There is always more to the story. Knowing that, our students took to the streets with purpose in mind. Inspired by Chimamanda Ngozi Adichie’s The Danger of a Single Story, students listened, learned, and connected with businessmen and women, residents, and leaders from different communities in our city.
Through interviews and storytelling, students created a “One Buffalo” narrative piece. These narratives recognized and honored their own powerful stories and their purpose and place in our community.
Students turned their “One Buffalo” narrative into an artistic interpretation of the different neighborhoods and the assets found within them to present “the rest of the story”.
Finally, students celebrated their learning with stakeholders and shared their stories at a community block party.
One of the fundamental experiences of this learning expedition was the opportunity for our students to experience the neighborhoods and neighbors of the city. Even though our students reside in the city of Buffalo, rarely do they leave the neighborhoods they live in. Students often perpetuate stereotypes and generalizations about other neighborhoods in the city and the people that live in them. It was important that students were able to spend an entire day visiting the suburbs of Buffalo and visiting the North, South, East and West sides of the city. Students talked to residents, investigated historical landmarks, photo-documented the streets, and walked several blocks of each neighborhood and made notices and wonders. Later students were asked to synthesis the day by juxtaposing their previous ideas to their experience in the field. We asked students to share what they learned.
"I used to think that North Buffalo was full of only white people, but now I know that it's not that way."
"I use to think that the East Side was all ran down, but now I know there are a lot of self-owned businesses around."
"I used to think that Buffalo was mostly black people, but now I know that it's very diverse."
"I used to think that the West side was only hispanics, but now I know that it is filled with lots of ethnic groups."
What's the danger of a single story? We all have preconceived ideas of people and places, but are they accurate? Why do we think what we do? Are we willing to change our minds? From listening to and learning from Chimamanda Ngozi Adichie’s The Danger of a Single Story, students started to understand that “The single story creates stereotypes, and the problem with stereotypes is not that they are untrue, but that they are incomplete. They make one story become the only story.” So, our students cooperated with city councilmen, city block club representatives and familiar faces from our own Tapestry community to listen for the shared universal experience, no matter if we were from the North, South, East or West-side neighborhoods. Students interviewed, and anaylzed interviews because we know that "When we reject a single story, when we realize there is never a single story of any place, we regain a kind of paradise".

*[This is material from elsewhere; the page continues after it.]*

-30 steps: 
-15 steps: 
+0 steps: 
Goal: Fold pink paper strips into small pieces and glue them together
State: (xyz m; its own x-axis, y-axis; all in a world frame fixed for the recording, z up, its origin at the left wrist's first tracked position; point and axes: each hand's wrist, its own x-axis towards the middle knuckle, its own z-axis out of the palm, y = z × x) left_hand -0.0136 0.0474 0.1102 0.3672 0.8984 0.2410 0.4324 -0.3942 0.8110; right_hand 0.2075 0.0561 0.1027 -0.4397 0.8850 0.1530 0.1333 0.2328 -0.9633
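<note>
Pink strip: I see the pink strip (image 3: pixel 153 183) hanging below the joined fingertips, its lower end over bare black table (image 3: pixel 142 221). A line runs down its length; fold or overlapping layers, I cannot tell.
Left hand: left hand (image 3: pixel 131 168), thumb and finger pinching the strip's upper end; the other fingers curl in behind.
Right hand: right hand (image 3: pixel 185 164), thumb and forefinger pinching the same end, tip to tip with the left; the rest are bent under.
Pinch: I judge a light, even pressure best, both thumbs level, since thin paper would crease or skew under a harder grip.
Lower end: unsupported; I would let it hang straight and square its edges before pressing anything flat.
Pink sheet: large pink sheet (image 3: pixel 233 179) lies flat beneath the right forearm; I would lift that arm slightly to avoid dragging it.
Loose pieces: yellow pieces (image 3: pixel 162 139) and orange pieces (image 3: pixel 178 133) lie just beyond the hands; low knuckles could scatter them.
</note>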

Appreciation for Diversity and Inclusion
Being that the Tapestry student body is overwhelmingly African American students from the City of Buffalo, the need for diversity and inclusion is vital to their own success. Although these terms are often used as social justice buzzwords, Tapestry students used their own voices to share with the community the importance of inclusion. These students do not need to learn the importance of diversity and inclusion. This is because they are not the ones doing the excluding and they are the ones who are labeled as “diverse”. The purpose of this expedition was to give them a voice to tell those in the community who do have the power to change structures to stop excluding them from neighborhoods, institutions, and socioeconomic mobility
Citizens ready for action
The students that participated in this expedition learned how to be activists in their own community. At the beginning of the expedition, it was not a rare occurrence that a student would ask “what is the point of this, none of this matters to me”. When some of the students realized that there were tools of systematic oppression being used against them and their families for generations, many of them began to engage and take action. When the spark of activism was harnessed, the students took to the streets (literally). The care for their community, love for their people, and commitment to justice will serve these students for the rest of their life, especially when learning to navigate a system that was not designed for their success.
In addition to creating artistic representations, students participated in a broad range of photography and film practices. From the start of the kick off, students used iPads and high quality cameras to document their experience from their own perspective. We traveled to almost every neighborhood in Buffalo, NY, where we created a Picture story of the neighborhoods (as seen above). The key to this photographic element is storytelling. From the outset, students began to tell the story of Buffalo through photos. The stark contrast between five car garages and broken bottles and abandoned houses gave students a chance to look back and see the differences in physical spaces that divide us.